Tatis ends first half with HR history, suffocating D
Phenom is youngest player with multihomer game at Dodger Stadium
LOS ANGELES -- Fernando Tatis Jr. didn’t sleep very well on Saturday night. Hours earlier, he’d been hit by a pitch in the left elbow, and he felt pain every time he moved. The Padres’ rookie phenom arrived at Dodger Stadium on Sunday morning unsure whether he’d be able to play. An hour before first pitch, Tatis was given the green light.
He suited up just in time to make some history.
Tatis led off the game with a line-drive home run to straightaway center field. Four innings later, he crushed a three-run shot into the left-field pavilion. On the strength of those two blasts, the Padres finished their first half with a 5-3 victory and their first winning four-game series in Los Angeles in 15 years. They’re back to .500.
Tatis, 20, became the youngest player in history to go deep twice in a game at Dodger Stadium. (Scott Rolen had done so as a 21-year-old in 1996.) He’s also the youngest Padres hitter to record a multihomer game, surpassing the previous mark set by a 22-year-old Cesar Crespo in 2001.
“You don't take his talent for granted,” said Padres first baseman Eric Hosmer. “It's incredible what he does. You forget his age in all that. It's amazing.”
The Tatis family, of course, has a history with Dodger Stadium. It’s where Fernando Tatis Sr. famously hit two grand slams in the same inning (months after Tatis Jr. was born in 1999). The younger Tatis said he hadn’t been to Chavez Ravine since he was a kid traveling with his father. He missed the Padres’ first trip here in May while battling a hamstring strain.
"It's amazing," Tatis said of his record-setting afternoon. "Especially here, in this park, where my dad hit the two grand slams. That's a lot of history for our family."
Tatis Jr. and Sr. became the first father/son combo with multihomer games in the same ballpark since Barry and Bobby Bonds did so at Shea Stadium. But strangely enough, neither of Tatis Jr.’s homers qualified as his most dazzling highlight on Sunday.

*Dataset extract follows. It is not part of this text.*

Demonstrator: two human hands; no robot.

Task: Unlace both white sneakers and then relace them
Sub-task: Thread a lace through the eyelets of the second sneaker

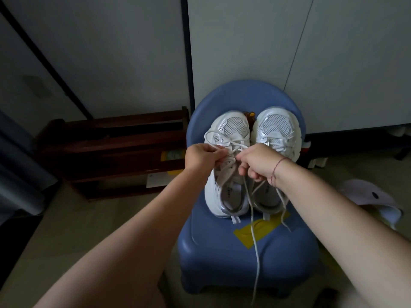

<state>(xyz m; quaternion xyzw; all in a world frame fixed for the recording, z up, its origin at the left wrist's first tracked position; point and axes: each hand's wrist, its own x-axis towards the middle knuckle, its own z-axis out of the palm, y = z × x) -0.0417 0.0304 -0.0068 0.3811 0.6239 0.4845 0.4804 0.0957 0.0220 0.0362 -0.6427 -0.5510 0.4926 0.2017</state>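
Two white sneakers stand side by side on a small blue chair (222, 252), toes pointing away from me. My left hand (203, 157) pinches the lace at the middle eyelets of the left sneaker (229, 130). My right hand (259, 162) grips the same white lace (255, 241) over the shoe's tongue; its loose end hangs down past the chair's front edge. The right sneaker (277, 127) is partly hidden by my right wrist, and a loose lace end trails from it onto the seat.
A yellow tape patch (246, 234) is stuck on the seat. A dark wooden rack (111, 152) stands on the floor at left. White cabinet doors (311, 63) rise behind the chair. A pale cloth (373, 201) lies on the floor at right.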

With two outs in the second inning, Austin Barnes hit a grounder up the middle. Tatis went full-extension and gloved the ball before crashing to the turf. From his left knee, he flung a perfect sidearm throw to first baseman Eric Hosmer to retire Barnes.

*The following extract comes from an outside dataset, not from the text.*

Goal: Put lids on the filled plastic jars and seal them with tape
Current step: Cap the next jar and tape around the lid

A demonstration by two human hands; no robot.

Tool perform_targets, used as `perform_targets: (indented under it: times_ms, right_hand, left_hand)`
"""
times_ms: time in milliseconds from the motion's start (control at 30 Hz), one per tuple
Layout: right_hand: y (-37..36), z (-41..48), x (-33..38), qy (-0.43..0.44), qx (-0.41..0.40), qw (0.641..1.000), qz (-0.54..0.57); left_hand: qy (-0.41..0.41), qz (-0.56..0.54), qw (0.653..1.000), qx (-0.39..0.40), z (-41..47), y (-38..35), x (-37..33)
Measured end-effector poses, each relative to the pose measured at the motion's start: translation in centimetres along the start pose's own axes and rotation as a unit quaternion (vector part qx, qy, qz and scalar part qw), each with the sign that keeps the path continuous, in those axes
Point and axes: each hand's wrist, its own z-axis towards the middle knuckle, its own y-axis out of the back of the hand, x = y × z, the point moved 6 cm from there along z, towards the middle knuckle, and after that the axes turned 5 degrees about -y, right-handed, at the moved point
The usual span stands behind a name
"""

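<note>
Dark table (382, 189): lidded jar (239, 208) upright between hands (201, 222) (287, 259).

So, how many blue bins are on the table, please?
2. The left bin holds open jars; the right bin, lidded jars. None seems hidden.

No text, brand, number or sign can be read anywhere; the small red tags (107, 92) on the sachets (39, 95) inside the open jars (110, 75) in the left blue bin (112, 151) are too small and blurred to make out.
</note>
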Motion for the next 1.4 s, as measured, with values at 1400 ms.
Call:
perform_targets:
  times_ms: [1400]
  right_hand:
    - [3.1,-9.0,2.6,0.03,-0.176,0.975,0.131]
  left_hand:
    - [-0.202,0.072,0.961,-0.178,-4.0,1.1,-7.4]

“He had one of his best games of the year,” said Padres manager Andy Green. “A diving play, very consistent in the field, two home runs, big swings for us -- and he was less than 100 percent.”
It was the perfect cap to Tatis' other-worldly first half. He missed all of May with a left hamstring strain (likely costing him a spot on the National League All-Star team). But when he’s been on the field, he’s done a little bit of everything. That’s why the Padres waited so long on Sunday morning to submit their lineup.

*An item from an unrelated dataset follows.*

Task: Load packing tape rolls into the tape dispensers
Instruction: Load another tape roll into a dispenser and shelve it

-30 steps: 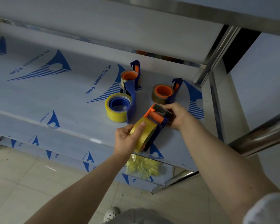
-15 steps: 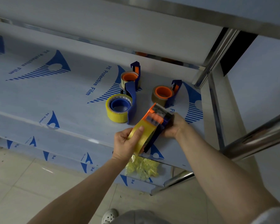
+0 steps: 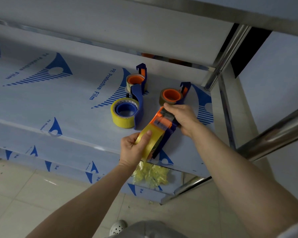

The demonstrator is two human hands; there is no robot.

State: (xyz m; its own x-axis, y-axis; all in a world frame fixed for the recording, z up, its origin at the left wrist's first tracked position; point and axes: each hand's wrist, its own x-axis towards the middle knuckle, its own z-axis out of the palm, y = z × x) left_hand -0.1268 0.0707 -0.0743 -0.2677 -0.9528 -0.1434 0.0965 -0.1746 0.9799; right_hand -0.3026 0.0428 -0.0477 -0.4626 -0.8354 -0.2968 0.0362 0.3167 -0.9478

“It's probably debatable whether he should have four days off coming up,” said Green, taking a subtle dig at Tatis’ All-Star snub. “But he's got four days off. Everybody in this clubhouse wanted to see him out there. However much time we needed to give him [this morning], we got that thumbs up.”
After his surprise inclusion on the Opening Day roster, Tatis has been every bit the five-tool player the Padres have dreamed of since they acquired him in the James Shields trade three years ago.
With a 2-for-4 showing on Sunday, Tatis finished his first half hitting .327/.393/.620 with 14 home runs. He’s been a human highlight reel on the bases, and he owns the five hardest throws Statcast has tracked by a shortstop this season.
On Sunday, Tatis worked a six-pitch at-bat against Dodgers starter Ross Stripling before swatting a fastball 415 feet to center field. In the fifth, manager Dave Roberts called for righty Pedro Baez, preferring to avoid a Tatis-Stripling matchup again. It didn’t matter. Tatis crushed another homer, this time on a belt-high 95-mph heater.
“Tatis showed how good he is and what competing against him for the next six years is going to look like,” Stripling said.
Three days ago, the Padres’ season felt as if it might be teetering. They’d lost five straight games, including a home sweep at the hands of the last-place Giants. A daunting task loomed in the form of a four-game set at Dodger Stadium this weekend.
Instead, the Friars took three of four, and they’ll enter the All-Star break at .500 or better for the first time since 2010.
“We showed what we were capable of, how we're moving, what we can do,” Tatis said. “So pay attention. It's going to be interesting.”
It already is. There’s a palpable sense of optimism in San Diego, and the budding superstar at shortstop might be the biggest reason.